● What the exercise asks
Every line of the records below from the line with "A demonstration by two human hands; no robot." up to and including the line with "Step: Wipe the" must be reproduced exactly, and no line outside that range.
── Records supplied
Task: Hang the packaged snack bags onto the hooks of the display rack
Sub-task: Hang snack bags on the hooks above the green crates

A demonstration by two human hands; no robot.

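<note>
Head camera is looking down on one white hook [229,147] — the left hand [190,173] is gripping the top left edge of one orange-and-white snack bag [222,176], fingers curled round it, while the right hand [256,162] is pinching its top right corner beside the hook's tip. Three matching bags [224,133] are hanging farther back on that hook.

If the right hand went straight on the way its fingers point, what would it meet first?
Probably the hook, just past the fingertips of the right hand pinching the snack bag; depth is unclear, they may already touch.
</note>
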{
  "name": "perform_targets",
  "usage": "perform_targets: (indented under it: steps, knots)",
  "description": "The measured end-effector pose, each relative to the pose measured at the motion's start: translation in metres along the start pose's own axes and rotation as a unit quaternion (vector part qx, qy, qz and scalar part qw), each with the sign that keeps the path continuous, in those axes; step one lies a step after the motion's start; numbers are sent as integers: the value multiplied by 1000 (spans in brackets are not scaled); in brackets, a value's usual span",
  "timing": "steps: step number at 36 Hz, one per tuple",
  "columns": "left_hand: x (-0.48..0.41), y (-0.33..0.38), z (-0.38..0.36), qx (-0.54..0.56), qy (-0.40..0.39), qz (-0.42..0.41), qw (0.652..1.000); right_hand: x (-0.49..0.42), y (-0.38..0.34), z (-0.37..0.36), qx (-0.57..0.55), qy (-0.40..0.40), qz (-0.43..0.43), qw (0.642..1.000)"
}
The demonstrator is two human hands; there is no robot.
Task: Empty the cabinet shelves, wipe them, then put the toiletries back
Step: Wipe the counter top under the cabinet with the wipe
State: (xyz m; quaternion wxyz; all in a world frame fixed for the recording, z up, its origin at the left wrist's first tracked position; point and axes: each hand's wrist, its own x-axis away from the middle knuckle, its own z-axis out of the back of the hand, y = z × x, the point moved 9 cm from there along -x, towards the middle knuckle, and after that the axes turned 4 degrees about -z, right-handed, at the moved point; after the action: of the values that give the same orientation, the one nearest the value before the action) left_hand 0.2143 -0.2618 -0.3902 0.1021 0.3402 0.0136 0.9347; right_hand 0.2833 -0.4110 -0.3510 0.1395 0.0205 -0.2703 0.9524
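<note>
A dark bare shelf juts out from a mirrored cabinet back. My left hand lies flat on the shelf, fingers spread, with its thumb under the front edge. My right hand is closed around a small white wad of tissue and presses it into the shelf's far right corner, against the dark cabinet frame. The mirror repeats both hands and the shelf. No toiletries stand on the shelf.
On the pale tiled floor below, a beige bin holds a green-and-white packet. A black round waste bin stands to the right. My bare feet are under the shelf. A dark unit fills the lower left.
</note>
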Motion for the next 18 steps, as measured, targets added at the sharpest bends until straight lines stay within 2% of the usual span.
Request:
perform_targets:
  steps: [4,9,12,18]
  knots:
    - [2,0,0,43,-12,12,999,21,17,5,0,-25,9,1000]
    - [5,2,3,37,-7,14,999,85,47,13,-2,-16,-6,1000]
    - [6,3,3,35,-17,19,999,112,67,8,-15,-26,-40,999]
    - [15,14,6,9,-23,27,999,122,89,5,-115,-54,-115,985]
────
● Output of the task
A demonstration by two human hands; no robot.

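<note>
Head camera is looking down on one white hook [229,147] — the left hand [190,173] is gripping the top left edge of one orange-and-white snack bag [222,176], fingers curled round it, while the right hand [256,162] is pinching its top right corner beside the hook's tip. Three matching bags [224,133] are hanging farther back on that hook.

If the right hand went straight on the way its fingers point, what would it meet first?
Probably the hook, just past the fingertips of the right hand pinching the snack bag; depth is unclear, they may already touch.
</note>
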{
  "name": "perform_targets",
  "usage": "perform_targets: (indented under it: steps, knots)",
  "description": "The measured end-effector pose, each relative to the pose measured at the motion's start: translation in metres along the start pose's own axes and rotation as a unit quaternion (vector part qx, qy, qz and scalar part qw), each with the sign that keeps the path continuous, in those axes; step one lies a step after the motion's start; numbers are sent as integers: the value multiplied by 1000 (spans in brackets are not scaled); in brackets, a value's usual span",
  "timing": "steps: step number at 36 Hz, one per tuple",
  "columns": "left_hand: x (-0.48..0.41), y (-0.33..0.38), z (-0.38..0.36), qx (-0.54..0.56), qy (-0.40..0.39), qz (-0.42..0.41), qw (0.652..1.000); right_hand: x (-0.49..0.42), y (-0.38..0.34), z (-0.37..0.36), qx (-0.57..0.55), qy (-0.40..0.40), qz (-0.43..0.43), qw (0.642..1.000)"
}
The demonstrator is two human hands; there is no robot.
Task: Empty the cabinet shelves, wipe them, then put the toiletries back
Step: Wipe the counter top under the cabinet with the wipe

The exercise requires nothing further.